Ok so I gave up a comfy boring life to go live in South America. Lots have suggested that I write about my experiences, so here it finally is.

Sunday, January 20, 2008

One phone, two numbers, two service providers. New toy inbound from Hong Kong

I was on ebay browsing Chinese-made off-brand GSM phone devices this weekend. I skipped over a couple of spitting-image iPhone clones - they aren't compatible with iTunes of course but they come unlocked and are damn right well going to stay that way throughout their life. Some of them even have an apple logo on them!

They had an interesting feature! The phones support the simultaneous installation of two SIM cards. For you Verizon and Sprint subscribers this is a foreign concept, GSM phones have a removable plastic smartcard chip under the battery that contain the phone's number and in some cases your contacts. You can therefore change your phone depending on your mood or your environment.

Going to work? Take the full-featured heavier-weight PDA phone. Pop the chip out after work and put into your imported Samsung/Prada phone for a nice dinner out. Going out to a club after that? Pop the chip into that cheap Nokia that you won't shed a tear about if you lose it.

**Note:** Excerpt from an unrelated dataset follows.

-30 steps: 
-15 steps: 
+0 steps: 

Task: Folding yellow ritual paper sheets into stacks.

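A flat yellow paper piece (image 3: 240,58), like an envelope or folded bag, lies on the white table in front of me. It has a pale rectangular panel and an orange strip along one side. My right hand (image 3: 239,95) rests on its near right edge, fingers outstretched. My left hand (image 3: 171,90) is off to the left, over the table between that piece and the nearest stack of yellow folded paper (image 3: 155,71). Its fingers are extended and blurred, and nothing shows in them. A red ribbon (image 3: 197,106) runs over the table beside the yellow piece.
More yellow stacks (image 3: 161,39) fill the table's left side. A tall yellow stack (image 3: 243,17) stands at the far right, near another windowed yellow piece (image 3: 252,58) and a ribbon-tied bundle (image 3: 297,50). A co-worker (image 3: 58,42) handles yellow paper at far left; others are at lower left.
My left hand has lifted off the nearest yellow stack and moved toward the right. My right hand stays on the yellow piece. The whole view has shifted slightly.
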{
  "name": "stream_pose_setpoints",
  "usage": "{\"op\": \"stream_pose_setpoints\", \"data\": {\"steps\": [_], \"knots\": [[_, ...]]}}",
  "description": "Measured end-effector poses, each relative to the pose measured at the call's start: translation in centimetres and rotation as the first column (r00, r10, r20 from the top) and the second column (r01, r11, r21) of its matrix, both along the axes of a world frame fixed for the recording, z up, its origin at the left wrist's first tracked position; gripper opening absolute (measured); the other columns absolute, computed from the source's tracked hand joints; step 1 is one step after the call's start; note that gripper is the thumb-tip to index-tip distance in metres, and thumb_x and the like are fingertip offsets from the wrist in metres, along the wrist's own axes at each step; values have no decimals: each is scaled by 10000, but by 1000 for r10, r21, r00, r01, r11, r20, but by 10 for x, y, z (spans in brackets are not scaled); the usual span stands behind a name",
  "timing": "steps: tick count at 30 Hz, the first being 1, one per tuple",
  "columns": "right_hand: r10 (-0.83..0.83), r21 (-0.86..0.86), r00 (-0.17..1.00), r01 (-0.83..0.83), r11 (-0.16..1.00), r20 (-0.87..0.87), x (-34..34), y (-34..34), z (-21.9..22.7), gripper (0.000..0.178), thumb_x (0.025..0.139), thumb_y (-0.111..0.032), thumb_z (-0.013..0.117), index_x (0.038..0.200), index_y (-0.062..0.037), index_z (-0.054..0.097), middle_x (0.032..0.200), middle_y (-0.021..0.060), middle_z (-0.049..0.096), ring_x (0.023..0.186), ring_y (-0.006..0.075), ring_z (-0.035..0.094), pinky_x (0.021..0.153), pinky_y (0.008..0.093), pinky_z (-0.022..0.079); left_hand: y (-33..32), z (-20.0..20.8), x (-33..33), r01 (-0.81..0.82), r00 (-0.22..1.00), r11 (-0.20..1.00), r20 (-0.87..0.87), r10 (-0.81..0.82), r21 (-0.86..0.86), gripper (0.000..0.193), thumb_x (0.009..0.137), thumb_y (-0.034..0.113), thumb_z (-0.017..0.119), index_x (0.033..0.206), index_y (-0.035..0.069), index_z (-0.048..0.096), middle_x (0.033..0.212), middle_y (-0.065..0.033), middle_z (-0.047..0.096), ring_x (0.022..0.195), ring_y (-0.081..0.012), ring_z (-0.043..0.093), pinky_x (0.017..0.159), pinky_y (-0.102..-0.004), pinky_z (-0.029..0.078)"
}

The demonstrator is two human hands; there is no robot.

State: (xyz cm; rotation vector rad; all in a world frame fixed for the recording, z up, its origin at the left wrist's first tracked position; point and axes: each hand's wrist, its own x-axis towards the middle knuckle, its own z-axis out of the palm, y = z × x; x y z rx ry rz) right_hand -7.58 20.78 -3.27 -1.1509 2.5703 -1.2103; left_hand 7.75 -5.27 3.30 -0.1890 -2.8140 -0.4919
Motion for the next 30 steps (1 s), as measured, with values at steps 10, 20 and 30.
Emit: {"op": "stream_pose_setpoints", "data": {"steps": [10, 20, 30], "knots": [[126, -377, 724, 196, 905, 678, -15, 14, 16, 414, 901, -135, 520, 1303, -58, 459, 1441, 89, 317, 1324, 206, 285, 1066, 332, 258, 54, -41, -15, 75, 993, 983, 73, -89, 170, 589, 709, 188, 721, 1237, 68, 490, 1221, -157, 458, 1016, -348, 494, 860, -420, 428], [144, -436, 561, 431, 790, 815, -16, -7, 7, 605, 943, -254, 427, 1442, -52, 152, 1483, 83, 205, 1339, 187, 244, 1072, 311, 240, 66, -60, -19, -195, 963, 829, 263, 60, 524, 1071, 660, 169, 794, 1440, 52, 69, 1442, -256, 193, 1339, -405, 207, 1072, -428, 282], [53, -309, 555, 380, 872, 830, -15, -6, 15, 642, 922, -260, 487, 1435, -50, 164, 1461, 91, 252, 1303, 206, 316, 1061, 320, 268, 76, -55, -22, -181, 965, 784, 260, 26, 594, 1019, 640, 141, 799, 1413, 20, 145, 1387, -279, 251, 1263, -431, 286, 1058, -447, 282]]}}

So the iPhone knockoff had the option to switch between the two chips but not have both operating simultaneously. There are hack-ish adaptors that will already do this for existing phones but you have to cut the SIM card to fit inside. You have the same limit with the iPhone knockoff - you're only on one network with one phone number active at a time. And oh by the way when you switch SIMs from one provider to another all your settings for GPRS, SMS and MMS all change too. Plan to carry a 3x5 card with that info and reprogram every time you switch. Um not so much.

But they had others that were far more interesting. Both SIMs active at once! Now this is a neat feature that should be on the market here. Many employers will issue their tech support folk phones but prohibit use of personal phones in the workplace. If your employer happens to be using T-Mobile or the Deathstar AND for personal use you have one of those carriers - you can tell your boss that oh yeah, its your phone service, "I just put it in this other phone." You don't mention there's another radio in the phone thats simultaneously online for your personal cell service. ;)

My application? Local SIM card for the country I'm visiting plus the T-mobile SIM so that if I choose to pay extortionate rates for roaming, I can. Oh and its just neat. I expect that the phone will have some surprise limitation or downside but it was just so neat that I had to have one.